Entre las opciones disponibles están la Sección 301 —que requiere investigaciones previas sobre prácticas comerciales consideradas injustas— y la Sección 232, vinculada a la seguridad nacional. También existe una disposición histórica de la Ley Smoot-Hawley de 1930 que permitiría aranceles de hasta 50 % frente a países que discriminen a Estados Unidos. Sin embargo, cada una de estas vías implica procedimientos, tiempos y restricciones.

El efecto inmediato es incertidumbre. Para los mercados, la volatilidad regulatoria es casi tan dañina como el arancel mismo. Empresas que dependen de cadenas globales de suministro enfrentan ahora un horizonte de costos más altos y posibles represalias.

El golpe judicial tuvo una derivada doméstica significativa. El gobernador de Illinois, J. B. Pritzker, envió una carta a la Casa Blanca reclamando la devolución de 8.600 millones de dólares que, según su cálculo, afectaron a 5,1 millones de hogares del estado. La cifra equivale a unos 1.700 dólares por familia. Más allá del simbolismo, el mensaje es político, porque los aranceles son impuestos indirectos que pagan consumidores y productores locales.

En sectores agrícolas, el malestar ha sido recurrente. Los gravámenes anteriores encarecieron insumos y generaron tensiones con socios comerciales estratégicos. El nuevo esquema universal amplifica el riesgo de represalias coordinadas.

La internacionalización de la guerra comercial

Con el anuncio de un arancel aplicado a todos los países, la guerra comercial deja de ser bilateral o focalizada. Se convierte en global por diseño. La lógica ya no es castigar a determinados actores por prácticas específicas, sino establecer una barrera general como instrumento de presión.

En términos macroeconómicos, un arancel universal actúa como un impuesto al consumo y a la inversión. Puede generar ingresos fiscales temporales, pero también encarece bienes importados, alimenta la inflación y reduce el poder adquisitivo. Además, en un contexto de cadenas de valor interconectadas, muchas importaciones son insumos para la producción nacional. Penalizarlas impacta la competitividad de las propias empresas estadounidenses.

El trasfondo político es evidente. Trump convierte el enfrentamiento con la Corte en narrativa de defensa nacional y reivindica su capacidad de actuar frente a lo que considera abusos comerciales históricos. El problema es que el choque entre poderes introduce un factor de riesgo institucional que trasciende la coyuntura electoral.

La decisión del Supremo marcó un límite constitucional. La respuesta del presidente transformó esa derrota jurídica en una ofensiva económica de mayor alcance. El resultado es una guerra comercial que ya no distingue entre aliados y rivales.

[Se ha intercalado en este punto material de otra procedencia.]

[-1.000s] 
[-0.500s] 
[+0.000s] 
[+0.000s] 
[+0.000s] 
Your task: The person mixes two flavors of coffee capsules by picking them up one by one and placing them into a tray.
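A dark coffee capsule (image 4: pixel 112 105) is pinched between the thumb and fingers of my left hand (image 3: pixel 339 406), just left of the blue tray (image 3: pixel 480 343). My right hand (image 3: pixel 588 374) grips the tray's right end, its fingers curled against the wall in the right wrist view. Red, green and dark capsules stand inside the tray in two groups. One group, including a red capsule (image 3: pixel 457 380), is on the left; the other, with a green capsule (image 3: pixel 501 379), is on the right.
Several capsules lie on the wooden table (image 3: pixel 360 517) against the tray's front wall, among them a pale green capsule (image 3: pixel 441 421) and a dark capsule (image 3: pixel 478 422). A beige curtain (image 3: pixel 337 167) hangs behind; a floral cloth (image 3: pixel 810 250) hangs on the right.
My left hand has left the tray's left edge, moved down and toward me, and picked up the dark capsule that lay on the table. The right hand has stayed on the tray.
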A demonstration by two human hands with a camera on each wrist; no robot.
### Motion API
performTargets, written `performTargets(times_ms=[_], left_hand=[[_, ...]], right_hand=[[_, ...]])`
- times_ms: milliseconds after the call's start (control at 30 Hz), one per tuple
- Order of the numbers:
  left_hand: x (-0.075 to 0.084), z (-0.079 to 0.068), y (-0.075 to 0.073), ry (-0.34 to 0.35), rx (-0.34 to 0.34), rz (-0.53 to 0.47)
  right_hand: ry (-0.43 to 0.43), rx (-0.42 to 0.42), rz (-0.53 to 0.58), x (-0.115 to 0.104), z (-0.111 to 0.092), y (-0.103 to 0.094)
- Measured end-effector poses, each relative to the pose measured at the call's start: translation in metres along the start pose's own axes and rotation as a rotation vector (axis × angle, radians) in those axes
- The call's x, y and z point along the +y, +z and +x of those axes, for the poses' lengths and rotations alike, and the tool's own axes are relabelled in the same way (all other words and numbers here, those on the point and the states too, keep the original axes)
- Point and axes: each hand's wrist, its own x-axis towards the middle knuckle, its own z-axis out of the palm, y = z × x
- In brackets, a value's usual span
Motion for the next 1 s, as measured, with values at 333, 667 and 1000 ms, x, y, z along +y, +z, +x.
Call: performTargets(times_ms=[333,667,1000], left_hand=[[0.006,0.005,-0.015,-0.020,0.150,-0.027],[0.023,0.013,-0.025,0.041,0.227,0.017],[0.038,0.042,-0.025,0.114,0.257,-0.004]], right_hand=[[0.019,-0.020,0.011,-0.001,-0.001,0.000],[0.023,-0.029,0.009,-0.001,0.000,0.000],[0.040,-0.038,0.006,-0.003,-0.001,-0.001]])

El mundo observa. Socios tradicionales evalúan contramedidas. Mercados financieros recalculan riesgos. Y el Congreso, inevitable árbitro de esta disputa, enfrenta la presión de definir hasta dónde está dispuesto a delegar su potestad impositiva.

La guerra comercial de Trump ha dejado de ser una estrategia puntual. Ahora es una política global en expansión. Y su desenlace dependerá tanto de los equilibrios internos de poder en Washington como de la capacidad del sistema internacional para absorber un nuevo shock proteccionista.